[Records excerpted from a collection]
========================

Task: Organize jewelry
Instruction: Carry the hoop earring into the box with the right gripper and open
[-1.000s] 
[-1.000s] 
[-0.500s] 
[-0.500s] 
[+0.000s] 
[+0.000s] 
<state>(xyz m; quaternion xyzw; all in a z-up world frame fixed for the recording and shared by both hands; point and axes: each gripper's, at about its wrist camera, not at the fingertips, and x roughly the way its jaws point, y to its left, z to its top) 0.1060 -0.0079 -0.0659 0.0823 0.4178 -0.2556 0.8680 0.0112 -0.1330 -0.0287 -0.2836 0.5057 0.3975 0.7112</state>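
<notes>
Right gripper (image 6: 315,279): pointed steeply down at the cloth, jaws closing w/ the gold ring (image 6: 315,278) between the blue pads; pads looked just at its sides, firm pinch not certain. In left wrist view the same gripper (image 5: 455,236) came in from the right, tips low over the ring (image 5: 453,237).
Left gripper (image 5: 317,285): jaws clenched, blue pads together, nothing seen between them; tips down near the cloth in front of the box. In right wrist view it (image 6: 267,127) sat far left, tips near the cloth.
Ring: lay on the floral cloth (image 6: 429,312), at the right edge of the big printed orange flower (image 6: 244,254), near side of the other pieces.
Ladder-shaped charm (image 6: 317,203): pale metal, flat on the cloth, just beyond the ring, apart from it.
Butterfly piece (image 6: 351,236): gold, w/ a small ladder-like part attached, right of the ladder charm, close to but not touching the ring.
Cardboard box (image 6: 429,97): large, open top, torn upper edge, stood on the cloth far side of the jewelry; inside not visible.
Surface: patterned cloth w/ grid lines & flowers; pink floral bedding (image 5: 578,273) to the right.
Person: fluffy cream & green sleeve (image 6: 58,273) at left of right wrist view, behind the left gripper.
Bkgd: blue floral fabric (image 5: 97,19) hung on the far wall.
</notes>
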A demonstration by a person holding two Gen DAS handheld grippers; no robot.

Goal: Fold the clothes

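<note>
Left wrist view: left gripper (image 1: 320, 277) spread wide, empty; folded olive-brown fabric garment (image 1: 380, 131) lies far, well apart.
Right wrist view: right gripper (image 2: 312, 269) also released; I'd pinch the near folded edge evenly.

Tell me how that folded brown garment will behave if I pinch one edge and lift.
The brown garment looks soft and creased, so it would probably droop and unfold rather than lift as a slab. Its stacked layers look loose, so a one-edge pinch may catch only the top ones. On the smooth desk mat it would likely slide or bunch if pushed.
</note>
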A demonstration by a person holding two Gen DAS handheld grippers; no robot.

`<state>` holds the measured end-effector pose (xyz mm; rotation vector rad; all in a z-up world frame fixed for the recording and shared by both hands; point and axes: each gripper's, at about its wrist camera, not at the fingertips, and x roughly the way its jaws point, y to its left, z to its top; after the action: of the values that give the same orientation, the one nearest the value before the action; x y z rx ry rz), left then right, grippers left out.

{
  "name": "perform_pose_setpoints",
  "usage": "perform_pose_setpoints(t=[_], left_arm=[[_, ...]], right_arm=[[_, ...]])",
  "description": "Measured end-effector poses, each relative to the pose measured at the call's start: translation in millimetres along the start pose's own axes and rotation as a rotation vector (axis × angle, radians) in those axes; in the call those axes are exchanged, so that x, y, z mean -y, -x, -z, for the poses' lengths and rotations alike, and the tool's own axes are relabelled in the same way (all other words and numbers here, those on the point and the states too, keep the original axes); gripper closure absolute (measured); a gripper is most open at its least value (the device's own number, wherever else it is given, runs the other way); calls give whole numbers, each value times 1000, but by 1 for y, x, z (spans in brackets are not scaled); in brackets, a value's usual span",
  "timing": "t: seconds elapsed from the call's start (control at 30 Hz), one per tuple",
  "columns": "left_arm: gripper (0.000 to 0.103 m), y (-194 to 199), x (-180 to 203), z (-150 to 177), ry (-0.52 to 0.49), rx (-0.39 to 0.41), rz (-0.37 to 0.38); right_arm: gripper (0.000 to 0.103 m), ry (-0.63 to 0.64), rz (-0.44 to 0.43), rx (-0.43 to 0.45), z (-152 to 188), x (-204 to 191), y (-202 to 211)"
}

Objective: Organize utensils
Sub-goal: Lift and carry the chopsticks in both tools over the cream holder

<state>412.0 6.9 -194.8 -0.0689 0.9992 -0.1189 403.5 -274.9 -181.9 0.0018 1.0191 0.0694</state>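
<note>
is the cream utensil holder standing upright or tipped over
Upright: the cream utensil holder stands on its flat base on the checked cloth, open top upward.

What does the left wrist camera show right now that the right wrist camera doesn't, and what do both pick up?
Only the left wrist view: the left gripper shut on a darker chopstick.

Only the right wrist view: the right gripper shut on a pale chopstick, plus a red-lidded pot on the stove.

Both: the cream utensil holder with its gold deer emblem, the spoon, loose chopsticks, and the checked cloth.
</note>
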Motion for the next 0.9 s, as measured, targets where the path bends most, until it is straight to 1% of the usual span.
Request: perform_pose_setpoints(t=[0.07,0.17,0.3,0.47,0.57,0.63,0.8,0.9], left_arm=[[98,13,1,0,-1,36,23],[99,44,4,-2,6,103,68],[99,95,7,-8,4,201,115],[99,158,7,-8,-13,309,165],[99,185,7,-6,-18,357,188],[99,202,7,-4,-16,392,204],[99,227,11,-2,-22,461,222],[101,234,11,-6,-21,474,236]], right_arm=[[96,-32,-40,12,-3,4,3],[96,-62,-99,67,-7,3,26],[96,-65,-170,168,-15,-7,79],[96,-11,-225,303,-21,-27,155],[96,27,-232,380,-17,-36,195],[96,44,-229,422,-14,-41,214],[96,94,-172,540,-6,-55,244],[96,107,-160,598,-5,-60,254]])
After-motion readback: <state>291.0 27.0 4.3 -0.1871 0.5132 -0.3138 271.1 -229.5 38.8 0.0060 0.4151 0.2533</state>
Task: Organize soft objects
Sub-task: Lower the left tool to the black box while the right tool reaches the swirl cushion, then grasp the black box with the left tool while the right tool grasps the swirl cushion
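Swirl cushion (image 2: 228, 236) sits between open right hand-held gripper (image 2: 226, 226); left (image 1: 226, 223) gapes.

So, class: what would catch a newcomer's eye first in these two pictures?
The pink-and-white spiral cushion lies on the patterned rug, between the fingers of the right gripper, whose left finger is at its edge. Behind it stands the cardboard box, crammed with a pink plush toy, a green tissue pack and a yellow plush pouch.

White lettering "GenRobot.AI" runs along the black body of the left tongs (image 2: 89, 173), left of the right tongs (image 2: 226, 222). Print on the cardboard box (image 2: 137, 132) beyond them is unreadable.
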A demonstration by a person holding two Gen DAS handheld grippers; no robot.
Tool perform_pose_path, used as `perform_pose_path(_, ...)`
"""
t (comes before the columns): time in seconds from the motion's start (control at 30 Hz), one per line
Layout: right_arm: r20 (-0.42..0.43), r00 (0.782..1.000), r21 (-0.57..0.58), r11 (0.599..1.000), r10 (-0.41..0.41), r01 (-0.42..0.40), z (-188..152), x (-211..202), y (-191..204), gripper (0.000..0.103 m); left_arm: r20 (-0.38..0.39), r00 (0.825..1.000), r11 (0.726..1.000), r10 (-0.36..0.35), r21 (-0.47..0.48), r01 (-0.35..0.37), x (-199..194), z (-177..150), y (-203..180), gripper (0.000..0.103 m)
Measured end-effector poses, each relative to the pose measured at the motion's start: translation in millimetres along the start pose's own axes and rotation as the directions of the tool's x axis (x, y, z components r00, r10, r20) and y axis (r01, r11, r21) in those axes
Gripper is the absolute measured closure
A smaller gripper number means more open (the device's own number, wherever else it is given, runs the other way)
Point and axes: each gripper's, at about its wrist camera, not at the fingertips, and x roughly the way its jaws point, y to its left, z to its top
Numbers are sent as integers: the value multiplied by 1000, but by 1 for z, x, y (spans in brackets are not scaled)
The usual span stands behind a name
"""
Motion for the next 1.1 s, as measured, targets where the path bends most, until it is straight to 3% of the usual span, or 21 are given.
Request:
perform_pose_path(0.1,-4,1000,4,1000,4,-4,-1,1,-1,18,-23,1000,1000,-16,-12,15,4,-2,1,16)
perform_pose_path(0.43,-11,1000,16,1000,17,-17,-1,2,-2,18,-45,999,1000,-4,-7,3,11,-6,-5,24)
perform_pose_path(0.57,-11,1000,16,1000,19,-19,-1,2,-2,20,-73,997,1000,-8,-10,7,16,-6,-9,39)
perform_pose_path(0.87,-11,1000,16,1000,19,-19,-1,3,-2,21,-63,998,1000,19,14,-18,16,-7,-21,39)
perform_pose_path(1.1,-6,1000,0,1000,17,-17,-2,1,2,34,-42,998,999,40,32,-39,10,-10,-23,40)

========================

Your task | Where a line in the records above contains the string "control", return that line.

Answer for the task |
  "timing": "t: seconds elapsed from the call's start (control at 30 Hz), one per tuple",
t (comes before the columns): time in seconds from the motion's start (control at 30 Hz), one per line

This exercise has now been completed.